- _TASK INSTRUCTIONS_: Go through the records below and return each line that has "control" in it.

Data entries
◇ ◇ ◇ ◇ ◇ ◇ ◇

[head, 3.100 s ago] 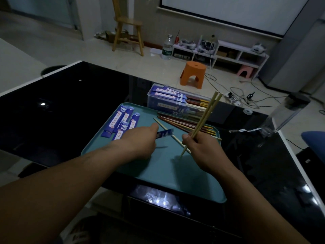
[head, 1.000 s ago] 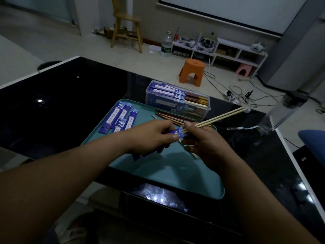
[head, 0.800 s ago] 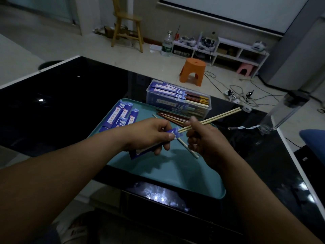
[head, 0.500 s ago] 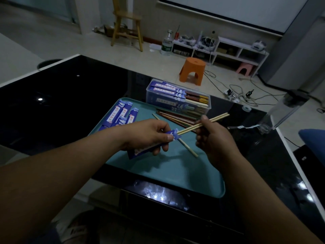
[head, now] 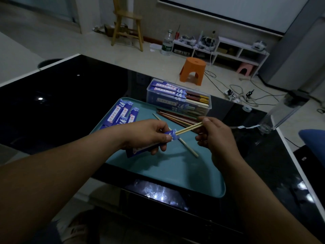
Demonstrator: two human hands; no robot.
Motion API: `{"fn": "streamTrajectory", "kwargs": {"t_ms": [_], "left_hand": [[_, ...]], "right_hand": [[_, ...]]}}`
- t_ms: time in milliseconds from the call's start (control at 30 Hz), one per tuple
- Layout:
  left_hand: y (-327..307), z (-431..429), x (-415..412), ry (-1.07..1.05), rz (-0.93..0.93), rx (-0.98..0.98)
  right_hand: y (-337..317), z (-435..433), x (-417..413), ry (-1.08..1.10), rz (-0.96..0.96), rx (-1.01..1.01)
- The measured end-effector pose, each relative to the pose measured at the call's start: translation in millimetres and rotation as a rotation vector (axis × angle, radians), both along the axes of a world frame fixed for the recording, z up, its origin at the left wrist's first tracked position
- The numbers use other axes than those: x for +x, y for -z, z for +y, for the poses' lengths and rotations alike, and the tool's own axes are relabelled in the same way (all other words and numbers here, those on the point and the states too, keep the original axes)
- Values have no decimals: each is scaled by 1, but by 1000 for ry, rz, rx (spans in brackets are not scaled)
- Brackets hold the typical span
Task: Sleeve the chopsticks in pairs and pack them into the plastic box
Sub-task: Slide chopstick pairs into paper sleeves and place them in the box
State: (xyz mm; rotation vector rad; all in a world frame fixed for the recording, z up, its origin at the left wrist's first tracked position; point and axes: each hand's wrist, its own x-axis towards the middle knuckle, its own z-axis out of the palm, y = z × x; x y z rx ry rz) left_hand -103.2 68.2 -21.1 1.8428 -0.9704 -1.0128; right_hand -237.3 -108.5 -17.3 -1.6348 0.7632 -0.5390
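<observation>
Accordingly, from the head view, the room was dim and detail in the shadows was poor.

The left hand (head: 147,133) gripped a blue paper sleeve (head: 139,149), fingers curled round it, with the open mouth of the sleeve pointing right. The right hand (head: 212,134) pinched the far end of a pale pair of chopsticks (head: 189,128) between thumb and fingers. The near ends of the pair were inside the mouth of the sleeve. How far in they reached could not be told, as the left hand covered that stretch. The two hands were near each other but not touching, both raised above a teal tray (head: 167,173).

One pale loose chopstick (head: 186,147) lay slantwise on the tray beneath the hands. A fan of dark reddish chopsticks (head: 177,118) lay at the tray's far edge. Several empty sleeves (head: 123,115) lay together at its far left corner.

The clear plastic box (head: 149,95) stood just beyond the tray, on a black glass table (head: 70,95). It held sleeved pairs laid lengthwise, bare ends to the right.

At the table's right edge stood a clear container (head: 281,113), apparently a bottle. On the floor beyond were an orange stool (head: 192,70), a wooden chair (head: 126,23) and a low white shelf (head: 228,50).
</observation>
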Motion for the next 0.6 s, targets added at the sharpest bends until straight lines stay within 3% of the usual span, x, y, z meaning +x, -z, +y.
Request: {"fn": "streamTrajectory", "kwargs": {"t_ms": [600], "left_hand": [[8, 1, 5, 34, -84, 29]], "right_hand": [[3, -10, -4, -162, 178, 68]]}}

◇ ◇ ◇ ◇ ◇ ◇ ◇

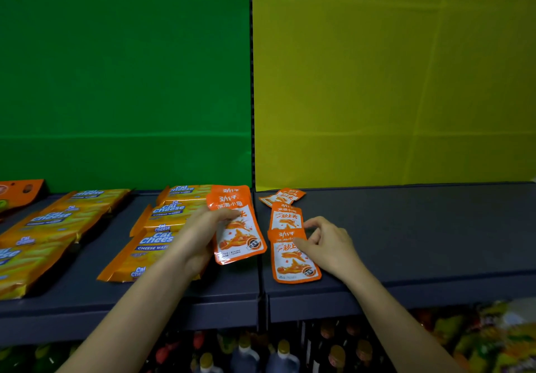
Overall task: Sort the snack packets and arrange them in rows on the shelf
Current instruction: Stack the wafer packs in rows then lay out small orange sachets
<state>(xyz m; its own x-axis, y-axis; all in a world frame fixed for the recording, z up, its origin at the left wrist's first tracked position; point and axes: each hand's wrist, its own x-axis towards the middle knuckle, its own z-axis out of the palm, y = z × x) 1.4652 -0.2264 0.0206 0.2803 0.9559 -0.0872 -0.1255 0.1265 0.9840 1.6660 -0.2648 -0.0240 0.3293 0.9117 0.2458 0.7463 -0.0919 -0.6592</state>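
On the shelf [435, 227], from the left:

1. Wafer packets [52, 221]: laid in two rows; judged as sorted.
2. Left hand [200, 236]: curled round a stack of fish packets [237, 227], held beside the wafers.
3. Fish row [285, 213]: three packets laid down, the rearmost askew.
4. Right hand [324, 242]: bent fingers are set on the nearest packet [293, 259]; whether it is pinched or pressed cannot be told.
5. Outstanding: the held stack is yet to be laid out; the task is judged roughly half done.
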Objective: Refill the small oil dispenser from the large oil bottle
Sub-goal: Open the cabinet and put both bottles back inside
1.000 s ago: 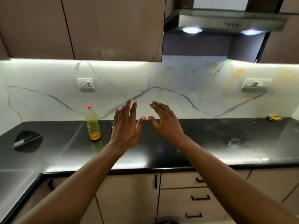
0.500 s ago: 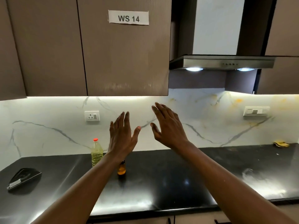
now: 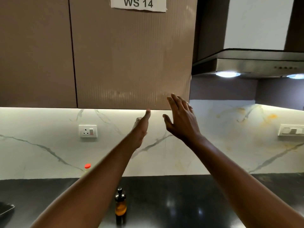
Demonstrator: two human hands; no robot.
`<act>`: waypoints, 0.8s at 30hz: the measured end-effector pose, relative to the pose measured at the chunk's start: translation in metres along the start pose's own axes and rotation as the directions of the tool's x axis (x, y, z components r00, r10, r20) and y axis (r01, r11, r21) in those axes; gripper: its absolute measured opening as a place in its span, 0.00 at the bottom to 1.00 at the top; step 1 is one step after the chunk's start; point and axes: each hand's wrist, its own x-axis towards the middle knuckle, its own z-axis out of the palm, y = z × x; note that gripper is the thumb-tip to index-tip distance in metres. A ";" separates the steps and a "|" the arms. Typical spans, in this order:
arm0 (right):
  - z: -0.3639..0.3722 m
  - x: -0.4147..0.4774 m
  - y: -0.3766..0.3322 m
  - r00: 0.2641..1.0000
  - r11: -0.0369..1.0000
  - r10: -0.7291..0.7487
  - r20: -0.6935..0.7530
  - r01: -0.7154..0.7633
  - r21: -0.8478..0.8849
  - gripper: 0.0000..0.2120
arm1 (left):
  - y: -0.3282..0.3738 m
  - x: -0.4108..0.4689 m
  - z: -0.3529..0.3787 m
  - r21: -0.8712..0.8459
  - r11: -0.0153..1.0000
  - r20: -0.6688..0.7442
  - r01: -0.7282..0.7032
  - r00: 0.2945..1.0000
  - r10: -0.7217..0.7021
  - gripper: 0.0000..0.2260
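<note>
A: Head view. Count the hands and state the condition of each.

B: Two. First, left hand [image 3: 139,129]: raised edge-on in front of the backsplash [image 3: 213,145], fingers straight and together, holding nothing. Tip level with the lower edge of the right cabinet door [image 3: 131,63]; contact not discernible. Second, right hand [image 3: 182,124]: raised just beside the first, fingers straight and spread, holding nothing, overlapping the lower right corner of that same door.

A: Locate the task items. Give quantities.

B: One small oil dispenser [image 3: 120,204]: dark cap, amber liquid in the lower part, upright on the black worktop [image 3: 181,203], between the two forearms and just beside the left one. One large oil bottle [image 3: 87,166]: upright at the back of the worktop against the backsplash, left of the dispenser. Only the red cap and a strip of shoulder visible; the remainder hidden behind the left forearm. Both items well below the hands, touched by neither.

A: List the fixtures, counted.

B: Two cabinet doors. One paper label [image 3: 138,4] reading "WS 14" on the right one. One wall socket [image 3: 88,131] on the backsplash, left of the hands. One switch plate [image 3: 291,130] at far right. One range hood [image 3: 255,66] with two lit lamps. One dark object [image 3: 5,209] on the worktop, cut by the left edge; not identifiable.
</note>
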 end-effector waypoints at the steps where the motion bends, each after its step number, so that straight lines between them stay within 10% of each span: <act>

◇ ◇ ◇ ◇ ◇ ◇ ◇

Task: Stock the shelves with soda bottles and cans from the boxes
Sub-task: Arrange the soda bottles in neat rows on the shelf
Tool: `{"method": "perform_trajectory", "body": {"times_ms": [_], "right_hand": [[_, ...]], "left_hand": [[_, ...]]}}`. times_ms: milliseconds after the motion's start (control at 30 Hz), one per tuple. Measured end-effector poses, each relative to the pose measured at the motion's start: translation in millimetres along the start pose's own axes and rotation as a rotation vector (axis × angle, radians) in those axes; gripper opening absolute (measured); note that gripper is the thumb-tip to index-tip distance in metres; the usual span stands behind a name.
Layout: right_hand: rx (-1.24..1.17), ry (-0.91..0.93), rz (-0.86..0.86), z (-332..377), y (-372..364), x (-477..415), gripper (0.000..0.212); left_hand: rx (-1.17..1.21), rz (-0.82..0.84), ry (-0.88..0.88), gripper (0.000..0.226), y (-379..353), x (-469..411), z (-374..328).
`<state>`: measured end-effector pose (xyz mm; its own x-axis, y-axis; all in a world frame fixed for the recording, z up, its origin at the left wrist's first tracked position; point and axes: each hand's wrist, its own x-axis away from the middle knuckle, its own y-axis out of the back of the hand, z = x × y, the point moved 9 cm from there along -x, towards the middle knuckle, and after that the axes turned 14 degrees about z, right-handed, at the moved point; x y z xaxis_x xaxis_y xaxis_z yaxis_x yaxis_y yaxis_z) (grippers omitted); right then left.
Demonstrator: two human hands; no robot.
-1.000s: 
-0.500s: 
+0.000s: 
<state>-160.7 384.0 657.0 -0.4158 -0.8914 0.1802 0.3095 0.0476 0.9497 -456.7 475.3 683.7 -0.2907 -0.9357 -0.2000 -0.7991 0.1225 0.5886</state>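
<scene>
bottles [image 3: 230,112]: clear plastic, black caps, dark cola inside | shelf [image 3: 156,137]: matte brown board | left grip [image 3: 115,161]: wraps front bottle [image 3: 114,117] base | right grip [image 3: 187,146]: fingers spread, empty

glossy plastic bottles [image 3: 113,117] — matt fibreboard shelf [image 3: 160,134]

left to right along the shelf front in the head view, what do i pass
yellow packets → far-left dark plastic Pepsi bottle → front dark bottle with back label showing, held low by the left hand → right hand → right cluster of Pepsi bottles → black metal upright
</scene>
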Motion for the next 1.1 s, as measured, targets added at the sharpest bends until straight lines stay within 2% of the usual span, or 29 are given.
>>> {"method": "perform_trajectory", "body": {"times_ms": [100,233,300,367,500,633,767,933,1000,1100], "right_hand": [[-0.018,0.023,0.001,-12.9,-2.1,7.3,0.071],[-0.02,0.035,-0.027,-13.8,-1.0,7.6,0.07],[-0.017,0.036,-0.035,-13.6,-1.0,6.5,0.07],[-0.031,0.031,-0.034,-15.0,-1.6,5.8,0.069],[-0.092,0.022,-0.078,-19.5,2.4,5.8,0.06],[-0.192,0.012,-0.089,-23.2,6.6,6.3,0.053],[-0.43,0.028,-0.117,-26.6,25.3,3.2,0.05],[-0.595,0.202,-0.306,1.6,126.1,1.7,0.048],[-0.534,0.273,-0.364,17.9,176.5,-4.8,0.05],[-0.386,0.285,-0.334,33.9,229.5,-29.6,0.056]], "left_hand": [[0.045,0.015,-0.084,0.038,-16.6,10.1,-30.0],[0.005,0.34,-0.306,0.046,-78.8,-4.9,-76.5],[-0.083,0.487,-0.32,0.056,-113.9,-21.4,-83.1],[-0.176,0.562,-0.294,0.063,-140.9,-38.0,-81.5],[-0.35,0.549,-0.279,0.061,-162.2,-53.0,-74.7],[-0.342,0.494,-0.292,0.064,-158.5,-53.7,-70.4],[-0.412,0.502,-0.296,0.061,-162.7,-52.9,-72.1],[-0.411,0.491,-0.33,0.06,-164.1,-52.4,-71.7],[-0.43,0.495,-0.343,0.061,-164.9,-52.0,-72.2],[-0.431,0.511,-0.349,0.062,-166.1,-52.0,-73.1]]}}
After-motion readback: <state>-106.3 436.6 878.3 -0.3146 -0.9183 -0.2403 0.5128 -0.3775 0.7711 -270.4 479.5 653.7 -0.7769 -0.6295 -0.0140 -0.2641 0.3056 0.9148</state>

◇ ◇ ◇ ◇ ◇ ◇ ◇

- _RESPONSE BOX_:
- t_ms: time in milliseconds from the call's start (control at 30 Hz), one per tuple
Tool: `{"method": "perform_trajectory", "body": {"times_ms": [_], "right_hand": [[_, ...]], "left_hand": [[_, ...]]}}`. times_ms: milliseconds after the motion's start (control at 30 Hz), one per tuple. Measured end-effector poses, each relative to the pose measured at the motion's start: translation in millimetres along the start pose's own axes and rotation as a rotation vector (axis × angle, radians) in those axes; gripper opening absolute (measured); note that gripper is the thumb-tip to index-tip distance in metres; the usual span stands behind a name.

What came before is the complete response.